AIM OF THE TASK:
When you answer, copy every line of the listing below exactly.

THE DATA:
::::::::
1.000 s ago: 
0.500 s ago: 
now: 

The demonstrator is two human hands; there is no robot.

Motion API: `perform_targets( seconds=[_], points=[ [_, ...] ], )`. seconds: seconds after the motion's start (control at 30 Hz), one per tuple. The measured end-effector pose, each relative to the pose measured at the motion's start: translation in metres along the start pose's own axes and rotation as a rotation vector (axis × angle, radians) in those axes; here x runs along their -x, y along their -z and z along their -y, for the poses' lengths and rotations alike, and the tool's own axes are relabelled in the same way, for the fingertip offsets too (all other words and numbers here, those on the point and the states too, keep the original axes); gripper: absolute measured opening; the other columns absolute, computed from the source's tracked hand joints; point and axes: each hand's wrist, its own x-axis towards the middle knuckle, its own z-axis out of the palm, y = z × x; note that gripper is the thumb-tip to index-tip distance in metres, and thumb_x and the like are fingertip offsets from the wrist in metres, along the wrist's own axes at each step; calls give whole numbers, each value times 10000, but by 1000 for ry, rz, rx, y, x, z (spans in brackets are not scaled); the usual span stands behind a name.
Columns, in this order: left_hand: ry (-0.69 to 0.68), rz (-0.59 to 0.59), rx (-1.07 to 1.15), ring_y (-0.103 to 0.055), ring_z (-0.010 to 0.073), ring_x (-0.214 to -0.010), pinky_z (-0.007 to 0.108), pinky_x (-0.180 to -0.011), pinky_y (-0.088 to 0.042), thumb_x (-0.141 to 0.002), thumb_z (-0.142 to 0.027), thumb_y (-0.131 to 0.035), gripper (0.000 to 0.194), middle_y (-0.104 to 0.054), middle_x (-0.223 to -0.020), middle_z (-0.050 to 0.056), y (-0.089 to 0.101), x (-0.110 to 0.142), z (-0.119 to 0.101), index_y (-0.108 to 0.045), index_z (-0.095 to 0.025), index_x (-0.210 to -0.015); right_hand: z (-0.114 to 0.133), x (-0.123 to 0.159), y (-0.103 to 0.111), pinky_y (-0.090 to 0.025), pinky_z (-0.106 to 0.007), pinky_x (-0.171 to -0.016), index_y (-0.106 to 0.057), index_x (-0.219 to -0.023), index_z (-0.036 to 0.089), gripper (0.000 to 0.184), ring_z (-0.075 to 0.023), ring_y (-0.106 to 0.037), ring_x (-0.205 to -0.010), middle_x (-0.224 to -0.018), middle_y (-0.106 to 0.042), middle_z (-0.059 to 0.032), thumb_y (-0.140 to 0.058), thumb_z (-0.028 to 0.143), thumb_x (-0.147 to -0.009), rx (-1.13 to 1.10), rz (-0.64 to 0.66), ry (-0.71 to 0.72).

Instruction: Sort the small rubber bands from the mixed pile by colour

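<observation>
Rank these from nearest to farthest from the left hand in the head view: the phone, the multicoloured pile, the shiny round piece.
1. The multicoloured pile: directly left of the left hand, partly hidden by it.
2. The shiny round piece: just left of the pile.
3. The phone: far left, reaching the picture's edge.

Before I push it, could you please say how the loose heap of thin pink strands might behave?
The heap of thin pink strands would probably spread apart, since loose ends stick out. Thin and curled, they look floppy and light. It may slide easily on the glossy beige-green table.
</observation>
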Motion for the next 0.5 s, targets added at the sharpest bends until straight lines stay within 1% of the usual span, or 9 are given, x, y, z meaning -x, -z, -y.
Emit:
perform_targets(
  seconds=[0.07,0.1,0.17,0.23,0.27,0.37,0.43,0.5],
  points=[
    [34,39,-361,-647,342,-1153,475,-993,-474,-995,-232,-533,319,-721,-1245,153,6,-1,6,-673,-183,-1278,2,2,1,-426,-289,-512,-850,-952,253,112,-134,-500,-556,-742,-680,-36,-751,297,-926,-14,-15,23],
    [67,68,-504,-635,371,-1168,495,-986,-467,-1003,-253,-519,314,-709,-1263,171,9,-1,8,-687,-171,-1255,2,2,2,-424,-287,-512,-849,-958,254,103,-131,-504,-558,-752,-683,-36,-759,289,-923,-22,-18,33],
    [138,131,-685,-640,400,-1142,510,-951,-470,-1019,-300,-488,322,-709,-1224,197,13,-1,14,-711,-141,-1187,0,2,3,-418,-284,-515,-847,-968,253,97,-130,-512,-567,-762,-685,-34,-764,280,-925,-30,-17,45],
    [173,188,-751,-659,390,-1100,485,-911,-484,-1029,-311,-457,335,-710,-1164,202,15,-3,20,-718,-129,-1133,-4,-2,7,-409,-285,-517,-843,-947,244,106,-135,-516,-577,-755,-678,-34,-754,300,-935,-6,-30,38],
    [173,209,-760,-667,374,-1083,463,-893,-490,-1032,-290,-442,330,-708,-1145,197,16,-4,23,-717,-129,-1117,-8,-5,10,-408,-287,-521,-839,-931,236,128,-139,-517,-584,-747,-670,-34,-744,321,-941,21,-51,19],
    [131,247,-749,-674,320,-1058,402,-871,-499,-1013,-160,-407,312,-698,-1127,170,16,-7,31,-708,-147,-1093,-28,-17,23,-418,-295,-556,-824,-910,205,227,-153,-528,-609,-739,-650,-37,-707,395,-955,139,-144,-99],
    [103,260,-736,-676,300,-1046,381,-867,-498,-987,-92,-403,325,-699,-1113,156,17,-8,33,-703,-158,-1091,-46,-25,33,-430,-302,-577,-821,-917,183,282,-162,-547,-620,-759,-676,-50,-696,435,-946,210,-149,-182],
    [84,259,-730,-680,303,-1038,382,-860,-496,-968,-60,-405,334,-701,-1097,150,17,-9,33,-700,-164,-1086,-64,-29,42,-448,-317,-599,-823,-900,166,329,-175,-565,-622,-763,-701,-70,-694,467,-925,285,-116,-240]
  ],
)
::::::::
YOUR SOLUTION:
1.000 s ago: 
0.500 s ago: 
now: 

The demonstrator is two human hands; there is no robot.

Motion API: `perform_targets( seconds=[_], points=[ [_, ...] ], )`. seconds: seconds after the motion's start (control at 30 Hz), one per tuple. The measured end-effector pose, each relative to the pose measured at the motion's start: translation in metres along the start pose's own axes and rotation as a rotation vector (axis × angle, radians) in those axes; here x runs along their -x, y along their -z and z along their -y, for the poses' lengths and rotations alike, and the tool's own axes are relabelled in the same way, for the fingertip offsets too (all other words and numbers here, those on the point and the states too, keep the original axes); gripper: absolute measured opening; the other columns absolute, computed from the source's tracked hand joints; point and axes: each hand's wrist, its own x-axis towards the middle knuckle, its own z-axis out of the palm, y = z × x; note that gripper is the thumb-tip to index-tip distance in metres, and thumb_x and the like are fingertip offsets from the wrist in metres, along the wrist's own axes at each step; calls give whole numbers, each value times 10000, but by 1000 for ry, rz, rx, y, x, z (spans in brackets are not scaled); the usual span stands behind a name.
Columns, in this order: left_hand: ry (-0.69 to 0.68), rz (-0.59 to 0.59), rx (-1.07 to 1.15), ring_y (-0.103 to 0.055), ring_z (-0.010 to 0.073), ring_x (-0.214 to -0.010), pinky_z (-0.007 to 0.108), pinky_x (-0.180 to -0.011), pinky_y (-0.088 to 0.042), thumb_x (-0.141 to 0.002), thumb_z (-0.142 to 0.027), thumb_y (-0.131 to 0.035), gripper (0.000 to 0.194), middle_y (-0.104 to 0.054), middle_x (-0.223 to -0.020), middle_z (-0.050 to 0.056), y (-0.089 to 0.101), x (-0.110 to 0.142), z (-0.119 to 0.101), index_y (-0.108 to 0.045), index_z (-0.095 to 0.025), index_x (-0.210 to -0.015); right_hand: z (-0.114 to 0.133), x (-0.123 to 0.159), y (-0.103 to 0.111), pinky_y (-0.090 to 0.025), pinky_z (-0.106 to 0.007), pinky_x (-0.171 to -0.016), index_y (-0.106 to 0.057), index_x (-0.219 to -0.023), index_z (-0.036 to 0.089), gripper (0.000 to 0.184), ring_z (-0.075 to 0.023), ring_y (-0.106 to 0.037), ring_x (-0.205 to -0.010), middle_x (-0.224 to -0.018), middle_y (-0.106 to 0.042), middle_z (-0.059 to 0.032), thumb_y (-0.140 to 0.058), thumb_z (-0.028 to 0.143), thumb_x (-0.147 to -0.009), rx (-1.13 to 1.10), rz (-0.64 to 0.66), ry (-0.71 to 0.72).

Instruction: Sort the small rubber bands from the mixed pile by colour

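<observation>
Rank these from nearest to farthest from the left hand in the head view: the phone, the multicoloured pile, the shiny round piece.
1. The multicoloured pile: directly left of the left hand, partly hidden by it.
2. The shiny round piece: just left of the pile.
3. The phone: far left, reaching the picture's edge.

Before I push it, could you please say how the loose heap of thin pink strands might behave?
The heap of thin pink strands would probably spread apart, since loose ends stick out. Thin and curled, they look floppy and light. It may slide easily on the glossy beige-green table.
</observation>
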Motion for the next 0.5 s, targets added at the sharpest bends until straight lines stay within 1% of the usual span, or 9 are given, x, y, z meaning -x, -z, -y.
Emit:
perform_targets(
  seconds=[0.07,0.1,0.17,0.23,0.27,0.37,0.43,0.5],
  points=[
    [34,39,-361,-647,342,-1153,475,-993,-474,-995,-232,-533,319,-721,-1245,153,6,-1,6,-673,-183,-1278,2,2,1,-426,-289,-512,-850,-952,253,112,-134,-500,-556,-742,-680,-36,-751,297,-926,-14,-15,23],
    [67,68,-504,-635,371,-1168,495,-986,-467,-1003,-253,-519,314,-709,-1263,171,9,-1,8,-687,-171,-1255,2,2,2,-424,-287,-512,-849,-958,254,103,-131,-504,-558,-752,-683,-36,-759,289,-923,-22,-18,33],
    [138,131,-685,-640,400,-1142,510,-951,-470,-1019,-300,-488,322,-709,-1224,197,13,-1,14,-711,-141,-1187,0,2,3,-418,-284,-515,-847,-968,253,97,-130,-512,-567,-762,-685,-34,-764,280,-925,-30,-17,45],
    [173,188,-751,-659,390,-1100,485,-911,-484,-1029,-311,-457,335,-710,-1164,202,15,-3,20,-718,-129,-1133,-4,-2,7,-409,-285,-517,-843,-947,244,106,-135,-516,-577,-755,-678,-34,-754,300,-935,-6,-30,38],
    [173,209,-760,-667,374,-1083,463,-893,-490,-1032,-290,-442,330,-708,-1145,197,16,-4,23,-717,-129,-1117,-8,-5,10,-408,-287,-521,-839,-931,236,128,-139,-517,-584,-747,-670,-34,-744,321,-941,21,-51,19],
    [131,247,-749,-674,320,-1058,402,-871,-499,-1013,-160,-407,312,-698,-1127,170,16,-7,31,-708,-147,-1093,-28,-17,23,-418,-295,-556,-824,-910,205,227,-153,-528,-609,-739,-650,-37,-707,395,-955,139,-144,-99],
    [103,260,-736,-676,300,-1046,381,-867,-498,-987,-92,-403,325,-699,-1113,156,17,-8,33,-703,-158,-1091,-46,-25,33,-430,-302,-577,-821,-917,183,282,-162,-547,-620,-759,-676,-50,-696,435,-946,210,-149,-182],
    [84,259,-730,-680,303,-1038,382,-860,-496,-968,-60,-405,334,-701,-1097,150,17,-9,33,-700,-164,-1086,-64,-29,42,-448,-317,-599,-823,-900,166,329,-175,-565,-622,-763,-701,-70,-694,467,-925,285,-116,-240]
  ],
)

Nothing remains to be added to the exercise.